Het verloop van de procedure blijkt uit:
  • een e-mailbericht van verzoekster van 20 mei 2021 met daarin het wrakingsverzoek gericht tegen mr. M.A.A.T. Engbers (het eerste wrakingsverzoek);
  • het proces-verbaal van de zitting van 20 mei 2021 met daarin de mededeling van mr. M.A.A.T. Engbers dat zij de zaak niet kan behandelen in verband met het voorafgaande aan de zitting door verzoekster ingediende wrakingsverzoek;
  • een e-mail van mr. D. Fasseur van 27 mei 2021 met daarin het verzoek tot uitstel van de zitting van de wrakingskamer van 11 juni 2021;
  • de schriftelijke reactie van mr. M.A.A.T. Engbers van 28 mei 2021;
  • een brief van het secretariaat van de wrakingskamer van 1 juni 2021 met daarin de mededeling dat de wrakingskamer het uitstelverzoek toewijst en het wrakingsverzoek zal behandelen op de zitting van 22 juni 2021;
  • een brief van het secretariaat van de wrakingskamer van 16 juni 2021 waarin de samenstelling van de wrakingskamer van 22 juni 2021 wordt meegedeeld;
  • een e-mail van mr. D. Fasseur van 18 juni 2021 met daarin het verzoek tot uitstel van de zitting van 22 juni 2021 om 15.30 uur;
  • een e-mail van het secretariaat van de wrakingskamer van 21 juni 2021 met daarin de mededeling dat de voorzitter van de wrakingskamer het verzoek tot uitstel afwijst;
  • een e-mail van verzoekster van 22 juni 2021 om 14.23 uur met daarin een wrakingsverzoek gericht tegen de wrakingskamer, in het bijzonder gericht tegen mr. C.S.K. Fung Fen Chung (het tweede wrakingsverzoek);
  • een e-mail van het secretariaat van de wrakingskamer van 22 juni 2021 om 15.10 uur met daarin de mededeling dat de wrakingskamer het tweede wrakingsverzoek buiten behandeling laat en dat de zitting doorgang zal vinden.
1.2.
Het eerste wrakingsverzoek is op 22 juni 2021 in het openbaar behandeld door de meervoudige kamer voor de behandeling van wrakingszaken (verder: de wrakingskamer).

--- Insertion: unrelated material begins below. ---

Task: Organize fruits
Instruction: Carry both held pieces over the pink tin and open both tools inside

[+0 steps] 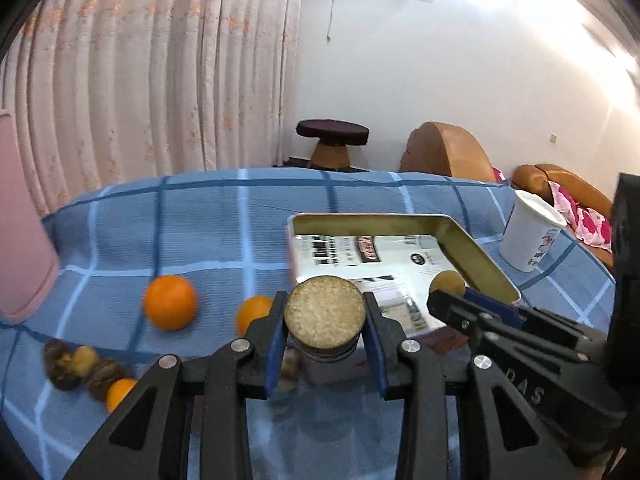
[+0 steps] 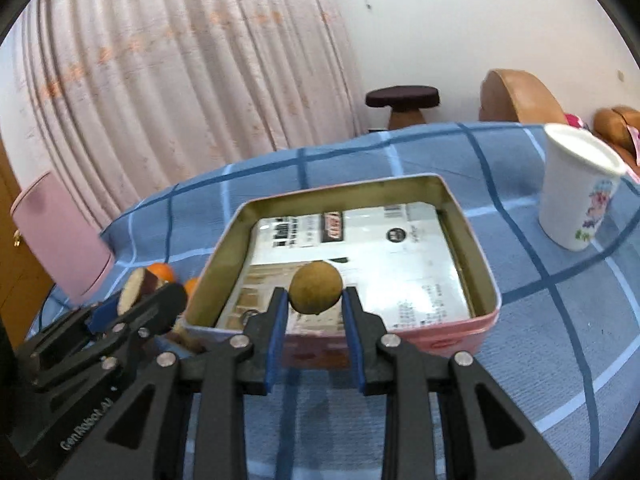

Bij de mondelinge behandeling zijn verschenen mr. M.A.A.T. Engbers, mr. Q.A.L.M. Gijsbers, mevrouw [A] en de heer [B] . Verzoekster en haar advocaat zijn niet verschenen.
1.3.
De uitspraak is bepaald op heden.

2.Het verzoek tot wraking van de leden van de wrakingskamer

2.1.
Verzoekster heeft kort voorafgaand aan de mondelinge behandeling van het eerste wrakingsverzoek de wrakingskamer gewraakt en in het bijzonder mr. C.S.K. Fung Fen Chung. Aan dit verzoek heeft zij ten grondslag gelegd dat de schijn van partijdigheid is gewekt, omdat de wrakingskamer het uitstelverzoek van 18 juni 2021 heeft afgewezen. Haar medische situatie is zodanig verslechterd dat zij de zitting niet heeft kunnen voorbereiden met haar gemachtigde. Haar gemachtigde kan haar daarom niet vertegenwoordigen op de zitting van 22 juni 2021. De wraking richt zich in het bijzonder tegen mr. C.S.K. Fung Fen Chung. Haar aantoonbare familiaire banden met de medische sector veroorzaken belangenverstrengeling en dit roept volgens verzoekster de schijn van partijdigheid op.
2.2.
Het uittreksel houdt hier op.